T24’ten Ceren Bayar’ın haberine göre TBMM ve Komisyon Başkanı Numan Kurtulmuş ilk sözü Cumartesi Annelerinden İkbal Eren Yarıcı’ya verdi.

Çanakkaleli, Çerkez bir ailenin kızı olduğunu ifade eden Eren, 1980’de kaybolan ağabeyi Hayrettin Eren’in hikayesini anlattı. Kasım 1980’de anne ve babasının ağabeyinin gözaltına alındığını öğrendiğini, sonrasında ağabeyini bulmak için karakolda yoğun bir çaba gösterdiğini söyledi. Askeri darbe dönemi olduğu için başvurabilecekleri hiçbir kurum olmadığını, 90 gün gözaltı süresini beklemek zorunda olduklarını anlatan Eren, “O sırada tüm askeri cezaevlerini dolaştık, sivil cezaevlerini dolaştık” dedi.
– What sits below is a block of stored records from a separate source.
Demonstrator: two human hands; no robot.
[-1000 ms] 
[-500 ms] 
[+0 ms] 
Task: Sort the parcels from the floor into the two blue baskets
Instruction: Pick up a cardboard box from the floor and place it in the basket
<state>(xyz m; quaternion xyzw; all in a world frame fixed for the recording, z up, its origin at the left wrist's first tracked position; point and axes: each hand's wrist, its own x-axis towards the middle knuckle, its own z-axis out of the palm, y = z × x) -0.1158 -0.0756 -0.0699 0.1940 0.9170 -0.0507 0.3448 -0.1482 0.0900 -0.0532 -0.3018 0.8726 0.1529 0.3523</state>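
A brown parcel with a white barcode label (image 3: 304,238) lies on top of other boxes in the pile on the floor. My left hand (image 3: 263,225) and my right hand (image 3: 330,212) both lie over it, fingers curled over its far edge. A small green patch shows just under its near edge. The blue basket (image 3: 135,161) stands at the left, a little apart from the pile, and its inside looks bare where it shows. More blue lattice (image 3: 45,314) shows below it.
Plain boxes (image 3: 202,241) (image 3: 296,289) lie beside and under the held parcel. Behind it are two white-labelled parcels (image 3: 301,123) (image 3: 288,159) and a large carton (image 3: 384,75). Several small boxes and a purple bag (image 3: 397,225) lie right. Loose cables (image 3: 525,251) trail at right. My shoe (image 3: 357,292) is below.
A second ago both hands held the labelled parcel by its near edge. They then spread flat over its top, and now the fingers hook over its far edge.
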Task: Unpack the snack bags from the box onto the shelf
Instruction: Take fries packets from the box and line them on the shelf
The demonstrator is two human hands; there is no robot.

O dönem yaptıkları tüm başvurulara ilişkin belgeleri komisyona sunduğunu anlatan Eren, ailesinin tüm ısrarlarına rağmen dava açılamadığını, her askerlik döneminde ağabeyine celp geldiğini söyledi ve “Bu psikolojik işkencenin üzerimizdeki yükünü düşünmenizi istiyorum” dedi.

İkbal Eren, şöyle devam etti: “Hayrettin Eren’i hep canlı bekledik. Yılar geçti, annem bir mezara razı oldu. 2011 yılında Erdoğan anneleri kabul etmişti. O görüşmeden sonra annem gazetecilere “Oğlumun bir kemiğine razı olurum” demişti.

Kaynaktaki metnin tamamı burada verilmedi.